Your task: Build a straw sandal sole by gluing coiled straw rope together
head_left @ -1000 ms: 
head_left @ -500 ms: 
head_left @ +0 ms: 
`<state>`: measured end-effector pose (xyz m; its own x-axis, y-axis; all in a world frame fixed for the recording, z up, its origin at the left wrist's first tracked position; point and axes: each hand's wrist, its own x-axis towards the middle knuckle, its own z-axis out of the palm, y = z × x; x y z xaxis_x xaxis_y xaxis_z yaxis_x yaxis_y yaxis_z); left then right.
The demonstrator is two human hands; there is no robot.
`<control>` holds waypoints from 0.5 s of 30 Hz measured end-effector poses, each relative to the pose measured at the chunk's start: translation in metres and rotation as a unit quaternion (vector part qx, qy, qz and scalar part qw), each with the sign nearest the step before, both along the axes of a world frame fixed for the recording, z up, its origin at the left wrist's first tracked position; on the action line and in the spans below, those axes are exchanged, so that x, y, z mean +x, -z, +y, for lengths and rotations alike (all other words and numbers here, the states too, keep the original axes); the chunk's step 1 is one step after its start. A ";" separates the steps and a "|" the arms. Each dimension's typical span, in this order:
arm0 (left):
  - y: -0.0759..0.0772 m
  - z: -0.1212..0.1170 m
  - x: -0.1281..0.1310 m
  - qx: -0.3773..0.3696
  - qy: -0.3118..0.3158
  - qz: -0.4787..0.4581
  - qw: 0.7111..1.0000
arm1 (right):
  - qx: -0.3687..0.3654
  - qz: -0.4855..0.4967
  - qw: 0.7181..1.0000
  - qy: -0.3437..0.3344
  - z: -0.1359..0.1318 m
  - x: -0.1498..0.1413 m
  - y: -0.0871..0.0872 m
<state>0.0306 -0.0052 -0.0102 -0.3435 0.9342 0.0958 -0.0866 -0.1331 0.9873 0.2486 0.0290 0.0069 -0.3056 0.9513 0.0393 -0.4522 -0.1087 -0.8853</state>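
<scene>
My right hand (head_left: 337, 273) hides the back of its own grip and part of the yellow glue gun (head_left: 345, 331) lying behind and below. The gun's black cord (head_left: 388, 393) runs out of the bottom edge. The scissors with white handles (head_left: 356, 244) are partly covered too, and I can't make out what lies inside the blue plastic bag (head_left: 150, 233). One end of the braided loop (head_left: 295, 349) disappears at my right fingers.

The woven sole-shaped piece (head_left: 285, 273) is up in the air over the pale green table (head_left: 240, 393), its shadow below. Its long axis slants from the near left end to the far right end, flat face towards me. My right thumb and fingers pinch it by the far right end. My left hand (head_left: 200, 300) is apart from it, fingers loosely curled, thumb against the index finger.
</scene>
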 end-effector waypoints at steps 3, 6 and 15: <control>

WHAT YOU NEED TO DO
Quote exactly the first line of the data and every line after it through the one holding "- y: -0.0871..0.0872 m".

OUTPUT BELOW
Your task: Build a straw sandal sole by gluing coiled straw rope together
head_left @ -1000 ms: 
head_left @ -500 ms: 
head_left @ +0 ms: 
`<state>`: measured end-effector pose (xyz m; its own x-axis, y-axis; all in a world frame fixed for the recording, z up, its origin at the left wrist's first tracked position; point and axes: each hand's wrist, its own x-axis towards the middle knuckle, its own z-axis out of the palm, y = z × x; x y z xaxis_x xaxis_y xaxis_z yaxis_x yaxis_y yaxis_z); left then right.
The demonstrator is two human hands; there is no robot.
`<control>` holds waypoints from 0.5 s of 30 Hz measured end-effector poses, each relative to the pose measured at the chunk's start: translation in metres and rotation as a unit quaternion (vector part qx, qy, qz and scalar part qw), each with the sign nearest the step before, both along the axes of a world frame fixed for the recording, z up, its origin at the left wrist's first tracked position; on the action line and in the spans below, those axes are exchanged, so that x, y, z mean +x, -z, +y, for lengths and rotations alike (all other words and numbers here, the states too, keep the original axes); the chunk's step 1 is one step after its start. A ";" separates the steps and a "|" the arms. Each dimension's typical span, in this order:
arm0 (left):
  - y: -0.0759..0.0772 m
  - z: -0.1212..0.1170 m
  - x: -0.1281..0.1310 m
  - qx: -0.3773..0.3696
  - qy: -0.3118..0.3158
  - qz: -0.4787..0.4581
  - qw: 0.7111..1.0000
arm1 (right):
  - qx: -0.3687..0.3654
  - qz: -0.4855..0.4967
  - qw: 0.7181..1.0000
  - qy: -0.3437..0.3344
  - z: -0.1359..0.1318 m
  - x: -0.1498..0.1413 m
  - y: -0.0871..0.0872 m

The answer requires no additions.